DESCRIPTION OF THE TASK => Each line below is to be copied exactly as it appears.

==== PROVIDED MATERIAL ====

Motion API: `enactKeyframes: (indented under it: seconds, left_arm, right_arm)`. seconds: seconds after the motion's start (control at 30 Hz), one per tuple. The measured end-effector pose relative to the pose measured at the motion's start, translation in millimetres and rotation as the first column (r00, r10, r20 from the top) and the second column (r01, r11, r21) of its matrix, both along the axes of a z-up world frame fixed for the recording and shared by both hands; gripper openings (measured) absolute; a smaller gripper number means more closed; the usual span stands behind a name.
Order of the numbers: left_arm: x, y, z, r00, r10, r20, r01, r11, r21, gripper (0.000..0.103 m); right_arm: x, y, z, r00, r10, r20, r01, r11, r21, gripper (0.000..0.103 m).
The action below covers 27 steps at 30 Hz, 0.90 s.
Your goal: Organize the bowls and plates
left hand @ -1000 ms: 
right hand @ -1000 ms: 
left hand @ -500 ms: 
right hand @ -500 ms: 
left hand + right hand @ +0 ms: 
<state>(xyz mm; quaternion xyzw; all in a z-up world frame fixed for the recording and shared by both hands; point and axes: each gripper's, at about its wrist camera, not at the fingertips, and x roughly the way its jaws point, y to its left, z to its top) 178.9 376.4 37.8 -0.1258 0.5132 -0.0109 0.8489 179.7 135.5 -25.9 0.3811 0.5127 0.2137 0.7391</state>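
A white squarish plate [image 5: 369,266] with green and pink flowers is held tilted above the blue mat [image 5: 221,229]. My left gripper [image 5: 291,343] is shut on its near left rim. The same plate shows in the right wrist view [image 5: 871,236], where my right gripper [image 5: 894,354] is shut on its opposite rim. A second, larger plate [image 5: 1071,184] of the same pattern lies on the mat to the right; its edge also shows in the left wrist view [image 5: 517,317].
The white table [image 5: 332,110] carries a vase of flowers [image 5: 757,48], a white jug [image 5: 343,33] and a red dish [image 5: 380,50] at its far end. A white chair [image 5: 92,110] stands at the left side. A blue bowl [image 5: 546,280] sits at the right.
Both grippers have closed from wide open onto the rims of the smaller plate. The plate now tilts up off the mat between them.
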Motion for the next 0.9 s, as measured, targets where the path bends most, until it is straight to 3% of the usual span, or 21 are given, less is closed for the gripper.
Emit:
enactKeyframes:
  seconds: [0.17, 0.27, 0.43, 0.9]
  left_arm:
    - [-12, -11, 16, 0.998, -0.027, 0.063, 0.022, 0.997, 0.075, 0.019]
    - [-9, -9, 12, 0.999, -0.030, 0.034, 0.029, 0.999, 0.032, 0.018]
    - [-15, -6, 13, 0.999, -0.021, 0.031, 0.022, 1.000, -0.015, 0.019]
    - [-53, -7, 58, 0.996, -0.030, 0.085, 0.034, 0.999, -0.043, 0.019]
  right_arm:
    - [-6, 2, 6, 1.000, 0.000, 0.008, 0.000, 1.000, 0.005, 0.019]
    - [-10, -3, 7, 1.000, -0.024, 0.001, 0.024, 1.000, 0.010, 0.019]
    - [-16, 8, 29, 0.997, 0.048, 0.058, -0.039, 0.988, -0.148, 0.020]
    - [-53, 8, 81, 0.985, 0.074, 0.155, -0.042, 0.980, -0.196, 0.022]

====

REPLY =>
Motion API: `enactKeyframes: (indented under it: seconds, left_arm, right_arm)`. seconds: seconds after the motion's start (control at 30 Hz), one per tuple. The measured end-effector pose relative to the pose measured at the motion's start, translation in millimetres and rotation as the first column (r00, r10, r20 from the top) and the second column (r01, r11, r21) of its matrix, both along the axes of a z-up world frame fixed for the recording and shared by both hands; gripper openings (measured) absolute; a smaller gripper number means more closed; the usual span stands behind a name.
Order of the numbers: left_arm: x, y, z, r00, r10, r20, r01, r11, r21, gripper (0.000..0.103 m); right_arm: x, y, z, r00, r10, r20, r01, r11, r21, gripper (0.000..0.103 m).
The action below covers 27 steps at 30 Hz, 0.90 s.
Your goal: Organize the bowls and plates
left hand @ -1000 ms: 
right hand @ -1000 ms: 
left hand @ -500 ms: 
right hand @ -500 ms: 
left hand + right hand @ +0 ms: 
<state>(xyz mm; quaternion xyzw; all in a z-up world frame fixed for the recording and shared by both hands; point and axes: each gripper's, at about its wrist camera, not at the fingertips, and x roughly the way its jaws point, y to its left, z to its top) 178.9 376.4 37.8 -0.1258 0.5132 -0.0109 0.8489 179.7 135.5 -25.9 0.3811 0.5127 0.2137 0.7391</state>
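A white squarish plate [image 5: 369,266] with green and pink flowers is held tilted above the blue mat [image 5: 221,229]. My left gripper [image 5: 291,343] is shut on its near left rim. The same plate shows in the right wrist view [image 5: 871,236], where my right gripper [image 5: 894,354] is shut on its opposite rim. A second, larger plate [image 5: 1071,184] of the same pattern lies on the mat to the right; its edge also shows in the left wrist view [image 5: 517,317].
The white table [image 5: 332,110] carries a vase of flowers [image 5: 757,48], a white jug [image 5: 343,33] and a red dish [image 5: 380,50] at its far end. A white chair [image 5: 92,110] stands at the left side. A blue bowl [image 5: 546,280] sits at the right.
Both grippers have closed from wide open onto the rims of the smaller plate. The plate now tilts up off the mat between them.
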Motion for the next 0.9 s, as measured, targets where the path bends most, until it is straight to 3% of the usual span, or 21 are given, less is closed for the gripper.
Emit:
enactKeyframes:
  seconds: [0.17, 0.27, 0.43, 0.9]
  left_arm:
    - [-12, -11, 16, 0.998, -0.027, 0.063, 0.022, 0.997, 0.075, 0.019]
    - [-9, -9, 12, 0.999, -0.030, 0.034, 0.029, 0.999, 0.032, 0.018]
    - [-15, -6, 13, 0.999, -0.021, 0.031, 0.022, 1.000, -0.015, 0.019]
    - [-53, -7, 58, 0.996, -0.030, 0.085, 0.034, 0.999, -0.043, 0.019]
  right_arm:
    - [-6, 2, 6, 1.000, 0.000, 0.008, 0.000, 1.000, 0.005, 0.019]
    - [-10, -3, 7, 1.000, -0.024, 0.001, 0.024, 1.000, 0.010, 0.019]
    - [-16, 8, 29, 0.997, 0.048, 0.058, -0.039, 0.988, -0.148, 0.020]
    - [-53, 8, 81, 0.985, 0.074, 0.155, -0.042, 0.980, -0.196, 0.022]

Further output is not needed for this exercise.